Colorado regulators order Xcel Energy to file fees for solar hookups

State regulators have ordered Xcel Energy-Colorado to file fees and timelines for connecting residential and business solar systems to the electric grid. The order comes more than a year after regulators approved rules requiring utilities to submit the fees and after a deluge of complaints about delays by Xcel.

Xcel Energy’s handling of applications from property owners and solar installers has come under scrutiny after complaints that waits for service stretched into several months. For the last several months, solar companies and customers said they faced long delays and few answers after investing in equipment and work.

The Colorado Public Utilities Commission issued the order Feb. 28 and gave Xcel 45 days to file the fees and timelines along with provisions for customer refunds if deadlines aren’t met.

In a February PUC meeting, commission member Megan Gilman said the order would provide a path forward on addressing the “unprecedented number of complaints” about Xcel’s action on connecting solar systems.

“It’s clear there needs to be more structure, there needs to be tighter oversight and there needs to be financial incentives and penalties at play here because this is just plain not going well as it currently is,” Gilman said.

Xcel Energy is an outlier in terms of the number of complaints about delays and the process overall, said Ron Davis, a PUC staffer.

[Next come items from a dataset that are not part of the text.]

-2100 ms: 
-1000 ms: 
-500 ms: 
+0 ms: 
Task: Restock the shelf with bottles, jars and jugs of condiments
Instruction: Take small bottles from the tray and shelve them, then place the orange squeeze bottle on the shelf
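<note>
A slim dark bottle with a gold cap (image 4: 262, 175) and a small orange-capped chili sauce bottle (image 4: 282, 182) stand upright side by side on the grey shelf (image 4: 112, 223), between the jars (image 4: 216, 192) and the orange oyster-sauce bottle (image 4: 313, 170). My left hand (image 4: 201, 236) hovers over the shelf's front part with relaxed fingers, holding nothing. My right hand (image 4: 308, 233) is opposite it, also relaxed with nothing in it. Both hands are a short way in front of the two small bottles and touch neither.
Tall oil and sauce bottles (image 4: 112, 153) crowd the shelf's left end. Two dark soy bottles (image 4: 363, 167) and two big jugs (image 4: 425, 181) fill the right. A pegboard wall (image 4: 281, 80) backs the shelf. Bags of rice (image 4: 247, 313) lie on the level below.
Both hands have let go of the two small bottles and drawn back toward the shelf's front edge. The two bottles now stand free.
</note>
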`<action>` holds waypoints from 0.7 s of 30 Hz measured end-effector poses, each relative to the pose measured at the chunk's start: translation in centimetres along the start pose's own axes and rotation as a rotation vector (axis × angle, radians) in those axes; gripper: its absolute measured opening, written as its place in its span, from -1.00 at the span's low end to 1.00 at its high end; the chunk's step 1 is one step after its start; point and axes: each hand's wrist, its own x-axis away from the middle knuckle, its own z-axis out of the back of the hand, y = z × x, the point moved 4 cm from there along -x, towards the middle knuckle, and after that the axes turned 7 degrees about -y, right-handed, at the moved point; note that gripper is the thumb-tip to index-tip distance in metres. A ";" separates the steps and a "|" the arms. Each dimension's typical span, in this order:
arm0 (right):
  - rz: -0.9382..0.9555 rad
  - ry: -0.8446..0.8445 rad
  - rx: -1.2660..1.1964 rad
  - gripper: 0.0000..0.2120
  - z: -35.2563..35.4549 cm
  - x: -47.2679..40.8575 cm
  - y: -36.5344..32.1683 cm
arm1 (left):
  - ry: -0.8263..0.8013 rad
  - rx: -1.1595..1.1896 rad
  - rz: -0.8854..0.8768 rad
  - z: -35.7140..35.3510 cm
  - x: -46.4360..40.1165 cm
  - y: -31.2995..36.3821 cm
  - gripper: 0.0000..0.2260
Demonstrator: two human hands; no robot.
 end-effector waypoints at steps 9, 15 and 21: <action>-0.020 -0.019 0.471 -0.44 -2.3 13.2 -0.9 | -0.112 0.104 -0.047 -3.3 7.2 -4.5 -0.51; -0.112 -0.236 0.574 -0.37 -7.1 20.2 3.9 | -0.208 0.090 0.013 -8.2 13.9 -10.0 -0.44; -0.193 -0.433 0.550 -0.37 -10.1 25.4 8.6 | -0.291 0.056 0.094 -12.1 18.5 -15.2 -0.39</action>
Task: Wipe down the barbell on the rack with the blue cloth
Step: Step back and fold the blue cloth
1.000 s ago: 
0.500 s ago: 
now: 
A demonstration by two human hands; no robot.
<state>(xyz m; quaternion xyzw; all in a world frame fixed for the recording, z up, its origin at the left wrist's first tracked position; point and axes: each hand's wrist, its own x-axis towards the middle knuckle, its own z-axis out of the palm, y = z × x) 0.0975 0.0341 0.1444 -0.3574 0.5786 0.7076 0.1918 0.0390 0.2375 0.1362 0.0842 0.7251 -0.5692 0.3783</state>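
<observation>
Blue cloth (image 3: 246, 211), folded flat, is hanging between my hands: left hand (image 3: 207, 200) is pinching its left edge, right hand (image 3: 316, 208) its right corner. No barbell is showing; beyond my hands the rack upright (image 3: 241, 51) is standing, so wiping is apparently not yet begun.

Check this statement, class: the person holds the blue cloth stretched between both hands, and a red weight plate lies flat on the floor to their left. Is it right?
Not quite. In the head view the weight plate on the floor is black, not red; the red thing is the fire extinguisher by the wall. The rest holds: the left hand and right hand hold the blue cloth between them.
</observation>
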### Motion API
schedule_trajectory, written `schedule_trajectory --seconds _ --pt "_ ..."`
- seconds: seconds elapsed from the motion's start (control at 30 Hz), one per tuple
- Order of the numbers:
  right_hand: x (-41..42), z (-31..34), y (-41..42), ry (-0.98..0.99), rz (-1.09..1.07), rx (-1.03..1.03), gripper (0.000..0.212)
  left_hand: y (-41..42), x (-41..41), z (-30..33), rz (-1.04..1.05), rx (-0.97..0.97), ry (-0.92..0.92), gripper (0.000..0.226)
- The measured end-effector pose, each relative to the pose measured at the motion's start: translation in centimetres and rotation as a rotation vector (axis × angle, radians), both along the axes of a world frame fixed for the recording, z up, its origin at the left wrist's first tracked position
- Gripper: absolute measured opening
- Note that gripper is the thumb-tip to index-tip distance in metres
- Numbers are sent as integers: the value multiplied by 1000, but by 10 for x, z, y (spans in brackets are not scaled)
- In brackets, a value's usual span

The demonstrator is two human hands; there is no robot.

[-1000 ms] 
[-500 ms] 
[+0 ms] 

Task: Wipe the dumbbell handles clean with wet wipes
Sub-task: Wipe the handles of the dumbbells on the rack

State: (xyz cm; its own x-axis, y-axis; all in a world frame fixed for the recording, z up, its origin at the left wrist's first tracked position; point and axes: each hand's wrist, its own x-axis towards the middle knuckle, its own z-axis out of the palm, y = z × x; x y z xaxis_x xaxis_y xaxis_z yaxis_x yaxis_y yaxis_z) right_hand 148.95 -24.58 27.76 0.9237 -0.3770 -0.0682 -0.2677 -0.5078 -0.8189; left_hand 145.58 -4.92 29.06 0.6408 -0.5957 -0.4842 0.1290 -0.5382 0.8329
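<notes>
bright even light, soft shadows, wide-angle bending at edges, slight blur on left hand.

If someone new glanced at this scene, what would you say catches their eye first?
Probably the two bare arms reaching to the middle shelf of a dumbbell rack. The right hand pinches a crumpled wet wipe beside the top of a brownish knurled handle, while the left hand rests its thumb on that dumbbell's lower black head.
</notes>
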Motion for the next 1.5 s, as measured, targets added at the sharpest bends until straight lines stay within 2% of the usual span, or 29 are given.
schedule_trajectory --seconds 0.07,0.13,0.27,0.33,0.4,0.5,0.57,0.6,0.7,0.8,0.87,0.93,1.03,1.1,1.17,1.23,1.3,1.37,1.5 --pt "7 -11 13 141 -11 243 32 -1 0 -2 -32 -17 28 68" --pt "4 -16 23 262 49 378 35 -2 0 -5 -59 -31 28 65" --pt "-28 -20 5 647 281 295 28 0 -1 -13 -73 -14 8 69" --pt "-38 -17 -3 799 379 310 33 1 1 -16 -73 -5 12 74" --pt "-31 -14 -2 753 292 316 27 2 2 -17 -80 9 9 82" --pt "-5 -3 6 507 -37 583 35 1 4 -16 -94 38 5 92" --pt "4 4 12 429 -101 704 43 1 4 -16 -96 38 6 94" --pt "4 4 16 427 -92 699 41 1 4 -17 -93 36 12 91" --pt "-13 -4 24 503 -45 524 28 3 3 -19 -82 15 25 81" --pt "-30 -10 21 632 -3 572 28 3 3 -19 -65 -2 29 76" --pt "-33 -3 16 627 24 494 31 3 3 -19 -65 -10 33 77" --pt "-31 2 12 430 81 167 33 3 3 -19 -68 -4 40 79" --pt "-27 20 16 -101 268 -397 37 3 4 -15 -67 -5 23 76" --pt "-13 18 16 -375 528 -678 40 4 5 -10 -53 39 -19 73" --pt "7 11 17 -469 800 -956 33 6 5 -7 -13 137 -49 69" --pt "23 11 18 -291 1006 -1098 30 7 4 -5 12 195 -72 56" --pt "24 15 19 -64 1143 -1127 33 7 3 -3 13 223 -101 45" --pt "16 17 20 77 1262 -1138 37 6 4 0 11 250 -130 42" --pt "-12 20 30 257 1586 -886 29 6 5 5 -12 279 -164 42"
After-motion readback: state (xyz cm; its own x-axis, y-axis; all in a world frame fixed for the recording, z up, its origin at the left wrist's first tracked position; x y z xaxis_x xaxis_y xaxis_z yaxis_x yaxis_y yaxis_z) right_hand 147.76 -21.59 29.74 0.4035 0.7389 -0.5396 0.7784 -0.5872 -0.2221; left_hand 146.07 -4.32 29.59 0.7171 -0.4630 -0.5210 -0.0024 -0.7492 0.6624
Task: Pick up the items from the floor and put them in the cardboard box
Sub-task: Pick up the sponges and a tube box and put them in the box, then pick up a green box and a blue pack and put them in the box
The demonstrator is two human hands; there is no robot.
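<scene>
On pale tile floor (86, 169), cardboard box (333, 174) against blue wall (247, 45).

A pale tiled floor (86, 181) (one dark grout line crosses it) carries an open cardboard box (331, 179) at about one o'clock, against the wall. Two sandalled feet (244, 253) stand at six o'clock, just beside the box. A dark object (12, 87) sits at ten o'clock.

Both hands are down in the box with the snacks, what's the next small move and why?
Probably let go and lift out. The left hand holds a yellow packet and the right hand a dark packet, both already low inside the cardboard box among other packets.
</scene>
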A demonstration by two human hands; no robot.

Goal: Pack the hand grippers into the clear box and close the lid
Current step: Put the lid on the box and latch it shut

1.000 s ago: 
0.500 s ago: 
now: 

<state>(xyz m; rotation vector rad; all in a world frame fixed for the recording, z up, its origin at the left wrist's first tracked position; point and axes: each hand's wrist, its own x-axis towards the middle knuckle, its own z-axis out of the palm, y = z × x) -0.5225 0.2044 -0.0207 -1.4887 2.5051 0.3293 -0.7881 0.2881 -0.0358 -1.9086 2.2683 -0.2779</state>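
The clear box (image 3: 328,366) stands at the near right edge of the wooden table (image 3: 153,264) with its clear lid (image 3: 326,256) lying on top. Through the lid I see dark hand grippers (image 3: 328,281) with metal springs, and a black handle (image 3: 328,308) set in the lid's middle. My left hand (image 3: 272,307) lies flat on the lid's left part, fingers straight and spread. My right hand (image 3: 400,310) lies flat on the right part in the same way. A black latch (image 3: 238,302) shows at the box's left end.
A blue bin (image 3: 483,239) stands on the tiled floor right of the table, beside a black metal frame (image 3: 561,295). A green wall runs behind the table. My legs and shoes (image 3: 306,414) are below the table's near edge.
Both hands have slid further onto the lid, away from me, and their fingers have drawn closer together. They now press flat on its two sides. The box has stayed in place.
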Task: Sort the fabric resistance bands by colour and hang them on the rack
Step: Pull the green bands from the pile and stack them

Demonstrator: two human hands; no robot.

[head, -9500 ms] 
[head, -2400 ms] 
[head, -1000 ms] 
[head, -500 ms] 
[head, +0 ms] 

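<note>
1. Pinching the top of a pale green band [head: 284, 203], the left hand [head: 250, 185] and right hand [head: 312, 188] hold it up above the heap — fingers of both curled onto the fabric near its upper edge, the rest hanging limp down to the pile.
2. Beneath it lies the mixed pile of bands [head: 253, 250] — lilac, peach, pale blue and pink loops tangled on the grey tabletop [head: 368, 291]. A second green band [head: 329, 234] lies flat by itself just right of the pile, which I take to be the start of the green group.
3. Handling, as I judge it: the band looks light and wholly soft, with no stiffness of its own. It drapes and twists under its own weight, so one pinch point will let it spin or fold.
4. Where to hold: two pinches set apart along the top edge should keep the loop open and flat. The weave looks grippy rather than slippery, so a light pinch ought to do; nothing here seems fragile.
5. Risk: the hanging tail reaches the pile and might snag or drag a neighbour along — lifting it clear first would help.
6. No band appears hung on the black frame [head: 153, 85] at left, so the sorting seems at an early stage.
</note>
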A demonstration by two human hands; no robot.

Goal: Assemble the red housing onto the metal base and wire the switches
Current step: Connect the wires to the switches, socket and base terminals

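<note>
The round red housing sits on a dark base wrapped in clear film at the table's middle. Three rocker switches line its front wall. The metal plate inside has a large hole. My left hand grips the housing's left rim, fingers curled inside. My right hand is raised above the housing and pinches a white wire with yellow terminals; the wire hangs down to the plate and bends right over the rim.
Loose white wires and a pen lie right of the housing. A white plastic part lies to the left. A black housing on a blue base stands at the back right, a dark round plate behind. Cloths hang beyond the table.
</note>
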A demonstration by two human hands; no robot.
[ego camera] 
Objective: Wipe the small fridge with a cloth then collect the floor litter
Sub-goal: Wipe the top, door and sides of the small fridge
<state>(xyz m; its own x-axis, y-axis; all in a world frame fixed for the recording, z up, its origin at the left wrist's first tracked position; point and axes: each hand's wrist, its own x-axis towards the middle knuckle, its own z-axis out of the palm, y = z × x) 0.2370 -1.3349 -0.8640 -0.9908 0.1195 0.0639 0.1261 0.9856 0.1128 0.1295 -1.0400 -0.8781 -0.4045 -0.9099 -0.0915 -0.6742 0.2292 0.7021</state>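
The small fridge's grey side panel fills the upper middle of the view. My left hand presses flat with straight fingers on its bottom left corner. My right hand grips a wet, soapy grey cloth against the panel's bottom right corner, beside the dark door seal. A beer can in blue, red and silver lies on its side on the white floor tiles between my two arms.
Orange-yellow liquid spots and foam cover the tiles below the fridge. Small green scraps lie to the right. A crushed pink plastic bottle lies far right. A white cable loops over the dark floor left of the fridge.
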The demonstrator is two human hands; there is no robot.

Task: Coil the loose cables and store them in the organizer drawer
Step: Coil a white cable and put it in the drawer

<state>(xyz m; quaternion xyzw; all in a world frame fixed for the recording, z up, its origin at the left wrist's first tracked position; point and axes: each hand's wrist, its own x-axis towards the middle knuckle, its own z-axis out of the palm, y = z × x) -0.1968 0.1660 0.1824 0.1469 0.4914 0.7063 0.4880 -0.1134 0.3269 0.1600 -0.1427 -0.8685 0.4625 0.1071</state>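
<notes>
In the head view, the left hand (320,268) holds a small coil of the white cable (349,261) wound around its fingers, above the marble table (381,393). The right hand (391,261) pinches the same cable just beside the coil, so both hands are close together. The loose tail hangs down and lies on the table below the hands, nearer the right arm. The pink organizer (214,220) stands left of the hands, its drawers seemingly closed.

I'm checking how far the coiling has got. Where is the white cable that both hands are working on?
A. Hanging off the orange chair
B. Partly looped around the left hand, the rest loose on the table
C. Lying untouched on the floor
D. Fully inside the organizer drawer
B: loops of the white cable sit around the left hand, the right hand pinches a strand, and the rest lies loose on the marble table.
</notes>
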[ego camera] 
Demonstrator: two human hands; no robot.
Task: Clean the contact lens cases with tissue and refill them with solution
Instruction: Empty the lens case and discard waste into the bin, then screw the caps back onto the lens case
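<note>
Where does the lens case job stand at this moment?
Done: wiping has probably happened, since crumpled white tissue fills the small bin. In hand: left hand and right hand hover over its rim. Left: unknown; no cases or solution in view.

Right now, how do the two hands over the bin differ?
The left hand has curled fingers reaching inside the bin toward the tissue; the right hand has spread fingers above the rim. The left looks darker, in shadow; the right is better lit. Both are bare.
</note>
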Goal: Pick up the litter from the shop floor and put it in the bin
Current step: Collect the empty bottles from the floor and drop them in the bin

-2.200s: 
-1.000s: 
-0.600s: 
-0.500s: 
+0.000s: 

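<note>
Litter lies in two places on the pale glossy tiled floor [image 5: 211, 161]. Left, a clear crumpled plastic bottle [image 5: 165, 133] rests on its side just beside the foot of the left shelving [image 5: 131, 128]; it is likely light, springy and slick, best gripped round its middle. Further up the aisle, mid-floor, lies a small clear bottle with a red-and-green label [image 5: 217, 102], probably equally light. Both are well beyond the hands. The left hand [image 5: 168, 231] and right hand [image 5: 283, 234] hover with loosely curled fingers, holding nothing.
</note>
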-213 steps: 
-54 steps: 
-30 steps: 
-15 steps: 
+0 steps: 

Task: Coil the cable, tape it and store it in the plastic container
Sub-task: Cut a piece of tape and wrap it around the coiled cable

He said Black Hills Energy, which, like Xcel, is an investor-owned utility, filed its fees and information about hooking up smaller solar projects after the PUC approved the requirements to do so in July 2021.

“To my knowledge, Xcel has no interconnection tariff on file with the commission,” Davis said.

Xcel Energy has received input on proposed fees in anticipation of the filing of fees, company spokeswoman Michelle Aguayo said in an email. The previously approved rules didn’t include a deadline. she said.

“Rooftop solar is a customer option that plays a meaningful role in reducing carbon emissions in Colorado, and we’ve been a strong partner. We’ve safely connected more than 85,000 customer solar systems to our grid in Colorado,” Aguayo said.

Xcel Energy acknowledged having a backlog of more than 4,000 interconnection applications in January. The company attributed holdups to a flurry of applications in 2022 due to increased federal and state tax incentives. It also blamed delays on incomplete or inaccurate applications.

Aguayo said Xcel has cleared more than 90% of the backlog and expects to eliminate it early this month.

State regulations require that a portion of the electricity sold by investor-owned utilities comes from renewable energy sources. The requirements include making room on the system for a certain amount of distributed generation, such as solar panels on homes or businesses and community solar gardens.

Mike Kruger, president and CEO of the trade group Colorado Solar and Storage Association, said several solar installers have said they are seeing more applications approved.

“We’ll need to see their official proof, but I believe they have the backlog back to a minimal amount and, fingers crossed, we’ll not see it go back up once the spotlight is off them,” Kruger said.